Выбрать главу

Первая моя книга – «Энциклопедия животного мира», в которой в шесть лет я любил рассматривать иллюстрации животных. Мне интересно было изучать глобус. В школе я любил читать сказку «Старик Хоттабыч». Волшебства не хватало во всем, что меня окружало: особенно остро я ощущал это, глядя на спешивших людей за окнами.

Вскоре я стал посетителем городской библиотеки, в десять лет увлекся научной фантастикой. В домашней библиотеке отца были книги Александра Беляева, которые он часто читал сам. Меня увлек этот автор, особенно рассказы «Вечный хлеб», «Властелин мира», «Продавец воздуха», «Человек-амфибия» и «Ариэль». Над сюжетом этих произведений я часто размышлял на уроках, наблюдая за падавшим за окном снегом. Звонок на перемену приносил радость: я снова мог погрузиться в свой собственный мир.

Кроме научной фантастики мне нравились приключенческие романы «Остров сокровищ», «Копи царя Соломона», «Робинзон Крузо». Частенько утром, когда ночью зачитывался «Войной миров», «Машиной времени», «Человеком-невидимкой» Герберта Уэллса, мне тяжело было подниматься в школу и идти на уроки, где мне рассказывали о Ледовом побоище и баснях Крылова, весь смысл которых открылся мне много позже. В то время ночное чтение, полеты во снах и теплая постель были гораздо приятнее утренних подъемов.

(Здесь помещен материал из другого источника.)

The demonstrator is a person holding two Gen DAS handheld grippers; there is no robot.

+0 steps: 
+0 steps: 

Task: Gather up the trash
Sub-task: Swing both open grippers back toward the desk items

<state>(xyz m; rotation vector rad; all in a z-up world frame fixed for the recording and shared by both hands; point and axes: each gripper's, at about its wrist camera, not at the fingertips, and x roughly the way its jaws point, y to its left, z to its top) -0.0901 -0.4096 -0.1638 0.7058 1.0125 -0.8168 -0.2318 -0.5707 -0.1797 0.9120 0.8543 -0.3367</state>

Перебарывая себя, каждое зимнее утро я выходил на еще темную улицу и по чистому, только что выпавшему, хрустевшему снегу, в чем ощущалась некая тайна, шел в школу. Учиться я не хотел: мне было скучно. Тройки с длинными минусами, следы которых оставались на учительском столе, расстраивали родителей, которые частенько вечерами делали со мной уроки. Я не хотел их расстраивать и часто менял дневники. Старые мы с другом сжигали, новые ожидала та же участь. Однажды я спалил себе брови, ресницы и волосы.

Родителей часто вызывали в школу, где им говорили одно и то же, мол, учиться может, но не хочет, присутствует на уроках, отсутствуя. Зато я любил ходить на физкультуру, рисование и труды. В них тоже ощущалась свобода. Ненавидел ездить в колхоз на картошку, но любил сажать деревья.

В новых тетрадках я любил рисовать. Однажды на работе у матери мои карикатуры заняли первое место в конкурсе. Как она говорила, людям понравились простота и узнаваемость моих изображений. Помню, как мне было легко создавать на бумаге образ пьющих людей. Когда на уроках труда я научился выжигать, то целыми днями «рисовал» на фанере и лакировал свои произведения. Одну работу «Ленин у костра» увезли на городскую выставку, однако судьба ее мне неизвестна. Особенно ценной для меня была выжженная овчарка, над которой я трудился очень долго. Она потерялась, а через двадцать лет я узнал старый образ в своей собаке, о которой подробней напишу позже. В пионерских лагерях мне нравились большие костры, бродить по лесу, остальное было скучным. На первом же родительском дне я просился домой, угрожал побегом.

Помню, как часто присутствовал на похоронах соседей. Мы жили в длинной пятиэтажке, многие из жителей которой умерли. Я стоял у стоявших на стульях гробов, смотрел на покойников, размышляя о том, куда девается жизнь после смерти. Потом по ночам я боялся засыпать: меня пугала темная бездна. Возможно, это стало причиной, по которой меня возили к бабке-знахарке, от которой родители и узнали о моем интересе к загробному миру. Посещение похорон заставило меня задуматься и о своей смерти. Тогда еще ребенком лет восьми я боялся мысли о том, что когда-нибудь и мне придется покинуть этот мир. Я стал размышлять о возможности пронести свое сознание через смерть.

Я любил зиму за домашний уют, весну – за таявшие сосульки в руках, в которых сверкало долгожданное лето, лето – за радость, осень – за грусть.

О том, что мы уезжаем в Израиль, я узнал перед самым отъездом. Я учился в пятом классе. Помню, как было грустно, хотя перемены сулили новое и интересное. Я понимал, что светлое детство я оставляю в прошлом, расставаясь с ним навсегда. Тогда я пообещал себе его никогда не забыть, а с ним и себя.

Первая иммиграция

Первая иммиграция в Израиль в 1989 году была трудной. Нам говорили, что мы едем на родину, а оказалось – приехали на чужбину. По приезде в Израиль угнетающее чувство неполноценности, которое присутствовало в детстве из-за своей национальности, не сменилось покоем, a, напротив, усилилось, и в той же презренной обертке теперь я стал «русским».